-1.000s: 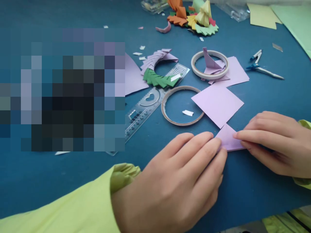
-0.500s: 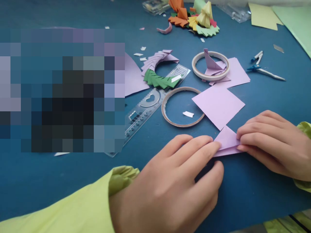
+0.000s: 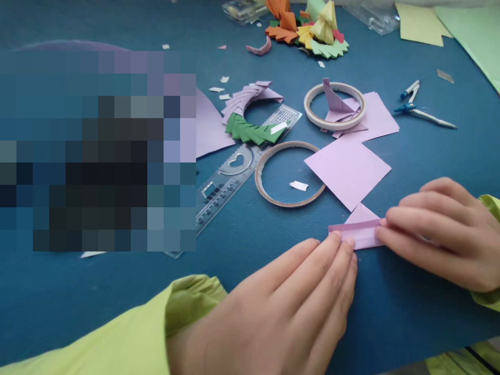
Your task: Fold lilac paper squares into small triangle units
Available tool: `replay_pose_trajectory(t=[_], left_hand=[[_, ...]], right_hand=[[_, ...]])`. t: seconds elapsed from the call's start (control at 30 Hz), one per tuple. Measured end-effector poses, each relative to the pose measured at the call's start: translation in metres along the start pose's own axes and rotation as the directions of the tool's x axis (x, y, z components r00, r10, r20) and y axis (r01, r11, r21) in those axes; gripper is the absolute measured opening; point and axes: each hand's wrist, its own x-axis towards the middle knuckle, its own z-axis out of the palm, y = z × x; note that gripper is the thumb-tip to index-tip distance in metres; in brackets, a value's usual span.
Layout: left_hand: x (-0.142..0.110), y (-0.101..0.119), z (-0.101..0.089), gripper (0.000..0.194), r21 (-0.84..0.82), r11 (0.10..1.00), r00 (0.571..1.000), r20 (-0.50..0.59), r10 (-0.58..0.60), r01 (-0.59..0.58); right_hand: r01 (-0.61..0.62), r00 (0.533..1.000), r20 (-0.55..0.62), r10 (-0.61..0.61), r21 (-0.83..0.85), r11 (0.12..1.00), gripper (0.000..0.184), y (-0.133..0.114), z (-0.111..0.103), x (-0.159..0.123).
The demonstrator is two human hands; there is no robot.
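A folded piece of light purple paper [image 3: 363, 234] lies on the blue table, a small triangle pointing away from me and a strip turned up along its near side. My left hand [image 3: 289, 307] has its fingers together, the tips pressing the strip's left part from the near side. At the right end, my right hand [image 3: 449, 234] pinches the same paper between thumb and fingers. Just beyond it is a flat purple paper square [image 3: 349, 169]. Left of that square lies a tape roll [image 3: 261, 190] with a white scrap inside its ring.
A second tape roll [image 3: 308, 112] rests on purple papers around a folded piece. A purple and green paper ring [image 3: 250, 127] overlaps a clear ruler [image 3: 219, 195]. A compass [image 3: 408, 108] lies right; orange and yellow paper models [image 3: 304, 31] stand behind. Blurred blocks cover the left.
The near edge of the purple paper is now folded up into a strip across the triangle's base. My left fingers have closed together and shifted onto that strip; the right hand still pinches its end.
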Motion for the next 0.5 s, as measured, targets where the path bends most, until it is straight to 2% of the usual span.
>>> replay_pose_trajectory(t=[0.1,0.17,0.33,0.5], left_hand=[[-0.0005,0.0021,-0.0002,0.029,0.011,1.0,0.999,0.037,-0.014,0.014],[-0.0009,0.0045,0.0003,0.03,0.016,0.999,0.999,0.021,-0.037,0.037],[0.0001,0.0088,0.0026,0.028,0.056,0.997,0.998,-0.029,-0.052,0.053],[0.007,0.003,0.0006,0.028,-0.034,0.995,0.994,-0.06,-0.093,0.091]], right_hand=[[0.101,0.995,0.025,-0.102,0.032,0.994,0.032,-0.0057,-0.0007,-0.0028],[0.129,0.99,0.042,-0.131,0.038,0.991,0.033,-0.0085,0.0004,-0.0041],[0.105,0.993,0.056,-0.106,0.031,0.994,0.036,-0.009,0.0028,-0.0031],[0.07,0.995,0.068,-0.075,0.069,0.995,0.035,-0.0103,-0.0003,-0.0019]])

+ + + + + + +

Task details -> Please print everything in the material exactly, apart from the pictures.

Expected answer ->
-1.000s: 
-0.500s: 
+0.000s: 
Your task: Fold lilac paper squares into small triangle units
Available tool: `replay_pose_trajectory(t=[_], left_hand=[[_, ...]], right_hand=[[_, ...]])`. t: seconds elapsed from the call's start (control at 30 Hz), one per tuple. Measured end-effector poses, each relative to the pose measured at the call's start: translation in metres along the start pose's own axes and rotation as the directions of the tool's x axis (x, y, z components r00, r10, r20) and y axis (r01, r11, r21) in those axes; gripper is the absolute measured opening; point and axes: each hand's wrist, its own x-axis towards the middle knuckle, its own z-axis out of the palm, y = z × x; note that gripper is the thumb-tip to index-tip distance in metres; in brackets, a value's usual span.
Layout: left_hand: x (-0.142..0.110), y (-0.101..0.119), z (-0.101..0.089), gripper (0.000..0.194), r21 (-0.84..0.82), r11 (0.10..1.00), r00 (0.571..1.000), r20 (-0.50..0.59), r10 (-0.58..0.60), r01 (-0.59..0.58); right_hand: r01 (-0.61..0.62), r00 (0.533..1.000), r20 (-0.55..0.62), r10 (-0.61..0.61), r21 (-0.83..0.85), r11 (0.12..1.00), gripper (0.000..0.184), y (-0.133..0.114), z (-0.111..0.103), x (-0.159..0.123).
The demonstrator is two human hands; there is no robot.
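A folded piece of light purple paper [image 3: 363, 234] lies on the blue table, a small triangle pointing away from me and a strip turned up along its near side. My left hand [image 3: 289, 307] has its fingers together, the tips pressing the strip's left part from the near side. At the right end, my right hand [image 3: 449, 234] pinches the same paper between thumb and fingers. Just beyond it is a flat purple paper square [image 3: 349, 169]. Left of that square lies a tape roll [image 3: 261, 190] with a white scrap inside its ring.
A second tape roll [image 3: 308, 112] rests on purple papers around a folded piece. A purple and green paper ring [image 3: 250, 127] overlaps a clear ruler [image 3: 219, 195]. A compass [image 3: 408, 108] lies right; orange and yellow paper models [image 3: 304, 31] stand behind. Blurred blocks cover the left.
The near edge of the purple paper is now folded up into a strip across the triangle's base. My left fingers have closed together and shifted onto that strip; the right hand still pinches its end.
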Motion for the next 0.5 s, as measured, targets where the path bends most, until it is straight to 2% of the usual span.
>>> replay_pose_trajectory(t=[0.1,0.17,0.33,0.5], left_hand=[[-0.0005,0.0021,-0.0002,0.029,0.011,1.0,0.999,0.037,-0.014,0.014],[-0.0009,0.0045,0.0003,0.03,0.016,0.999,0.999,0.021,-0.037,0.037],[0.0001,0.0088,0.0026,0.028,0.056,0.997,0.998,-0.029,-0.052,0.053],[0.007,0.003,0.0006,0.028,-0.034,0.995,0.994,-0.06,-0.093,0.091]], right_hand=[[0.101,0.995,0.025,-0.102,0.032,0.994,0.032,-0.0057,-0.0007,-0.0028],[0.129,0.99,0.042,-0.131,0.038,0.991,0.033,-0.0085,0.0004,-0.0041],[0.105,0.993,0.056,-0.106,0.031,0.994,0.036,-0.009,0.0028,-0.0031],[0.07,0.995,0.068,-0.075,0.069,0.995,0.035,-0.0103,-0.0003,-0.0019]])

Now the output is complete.